We have stated 6 relevant hypotheses in this matter, but our assumptions are only partially acceptable, and all need future studies. However, many reasons have yet to be proposed to explain ageusia, and most information is about anosmia.
Strengths and Limitations
Our article is the first systematic review in the field of COVID-19 vaccination and its relation to anosmia and ageusia. We operated this review using 5 data sources; we followed standard methods and used proper tools to reduce the risk of bias. Nevertheless, we need to admit that there are limitations. We did not hold on to a specific definition of anosmia or dysgeusia, and we tried to collect as much evidence as possible; against this decision, the search did not give us many results. Our selected reports represent confirming information, but they studied a limited number of patients. Also, there are limited tools to diagnose anosmia and ageusia, which could be a topic for future studies.
Conclusion
Anosmia and ageusia have been previously considered as viral infection symptoms; however, in the present study, we revealed that these symptoms can also be the consequences of COVID-19 vaccination.

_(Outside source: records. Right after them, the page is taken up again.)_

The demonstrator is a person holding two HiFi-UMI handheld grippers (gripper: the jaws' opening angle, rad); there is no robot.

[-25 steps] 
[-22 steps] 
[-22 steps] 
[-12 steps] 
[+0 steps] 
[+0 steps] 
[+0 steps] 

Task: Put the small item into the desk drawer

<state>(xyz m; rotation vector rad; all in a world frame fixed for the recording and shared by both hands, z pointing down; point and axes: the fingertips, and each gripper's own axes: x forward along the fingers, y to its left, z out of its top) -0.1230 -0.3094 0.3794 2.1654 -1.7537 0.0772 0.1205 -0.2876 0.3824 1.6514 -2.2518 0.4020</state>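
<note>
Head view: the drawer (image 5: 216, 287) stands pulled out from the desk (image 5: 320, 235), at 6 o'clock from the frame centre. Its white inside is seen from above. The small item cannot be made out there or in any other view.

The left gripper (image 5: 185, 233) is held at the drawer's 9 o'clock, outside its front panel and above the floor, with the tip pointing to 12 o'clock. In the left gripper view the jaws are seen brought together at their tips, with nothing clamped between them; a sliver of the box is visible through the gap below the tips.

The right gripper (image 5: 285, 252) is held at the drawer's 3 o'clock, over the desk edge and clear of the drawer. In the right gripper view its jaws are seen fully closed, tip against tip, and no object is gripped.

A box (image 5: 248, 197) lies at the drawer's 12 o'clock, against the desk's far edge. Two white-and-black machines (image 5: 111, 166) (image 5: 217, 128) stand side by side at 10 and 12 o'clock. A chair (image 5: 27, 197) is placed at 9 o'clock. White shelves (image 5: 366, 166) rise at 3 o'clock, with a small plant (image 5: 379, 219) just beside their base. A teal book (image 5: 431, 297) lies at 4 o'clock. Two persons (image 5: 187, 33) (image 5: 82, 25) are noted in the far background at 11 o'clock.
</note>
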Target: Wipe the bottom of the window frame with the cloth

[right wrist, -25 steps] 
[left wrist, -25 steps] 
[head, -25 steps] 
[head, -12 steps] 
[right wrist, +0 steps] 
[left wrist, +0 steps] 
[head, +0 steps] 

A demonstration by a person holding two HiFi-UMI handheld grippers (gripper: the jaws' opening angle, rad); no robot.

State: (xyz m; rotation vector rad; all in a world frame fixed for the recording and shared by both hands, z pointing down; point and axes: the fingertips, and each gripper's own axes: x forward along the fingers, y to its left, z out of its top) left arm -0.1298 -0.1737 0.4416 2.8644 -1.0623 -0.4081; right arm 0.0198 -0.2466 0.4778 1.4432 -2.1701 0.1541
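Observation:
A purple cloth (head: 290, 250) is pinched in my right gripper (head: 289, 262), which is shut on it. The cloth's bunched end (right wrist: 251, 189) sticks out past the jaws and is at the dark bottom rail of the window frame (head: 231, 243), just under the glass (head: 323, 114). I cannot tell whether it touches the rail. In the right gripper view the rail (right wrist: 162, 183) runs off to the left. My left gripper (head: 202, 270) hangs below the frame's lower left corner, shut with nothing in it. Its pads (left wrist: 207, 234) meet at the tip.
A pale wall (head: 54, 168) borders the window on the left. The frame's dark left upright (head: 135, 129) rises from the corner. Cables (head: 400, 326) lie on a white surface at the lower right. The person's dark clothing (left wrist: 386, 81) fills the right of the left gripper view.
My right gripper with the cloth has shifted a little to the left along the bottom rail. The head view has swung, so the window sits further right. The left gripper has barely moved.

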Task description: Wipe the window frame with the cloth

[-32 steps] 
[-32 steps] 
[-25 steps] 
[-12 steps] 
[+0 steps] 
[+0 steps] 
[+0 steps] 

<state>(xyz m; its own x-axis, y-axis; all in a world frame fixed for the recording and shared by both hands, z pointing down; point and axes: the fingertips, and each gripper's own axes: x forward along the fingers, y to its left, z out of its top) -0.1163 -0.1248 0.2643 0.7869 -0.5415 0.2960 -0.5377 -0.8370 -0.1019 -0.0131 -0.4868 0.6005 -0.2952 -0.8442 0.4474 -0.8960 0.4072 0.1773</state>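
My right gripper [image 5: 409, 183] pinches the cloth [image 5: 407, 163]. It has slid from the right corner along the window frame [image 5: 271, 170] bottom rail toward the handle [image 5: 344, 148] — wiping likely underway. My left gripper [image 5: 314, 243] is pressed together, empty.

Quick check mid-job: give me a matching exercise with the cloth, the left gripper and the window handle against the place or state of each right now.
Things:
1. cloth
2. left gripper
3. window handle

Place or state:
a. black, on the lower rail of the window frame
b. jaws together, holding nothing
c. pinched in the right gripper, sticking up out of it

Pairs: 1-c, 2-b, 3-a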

As a result, in examining the benefits and harms of the COVID-19 vaccine, its benefits are far more significant, and the risk of the discussed side effects is still infrequent. Also, more studies are needed to investigate the pathology and mechanisms of the aforementioned complications.
Footnotes
Data Availability
All relevant data are within the article.
Declaration of Conflicting Interests
The author(s) declared no potential conflicts of interest with respect to the research, authorship, and/or publication of this article.
Funding
The author(s) received no financial support for the research, authorship, and/or publication of this article.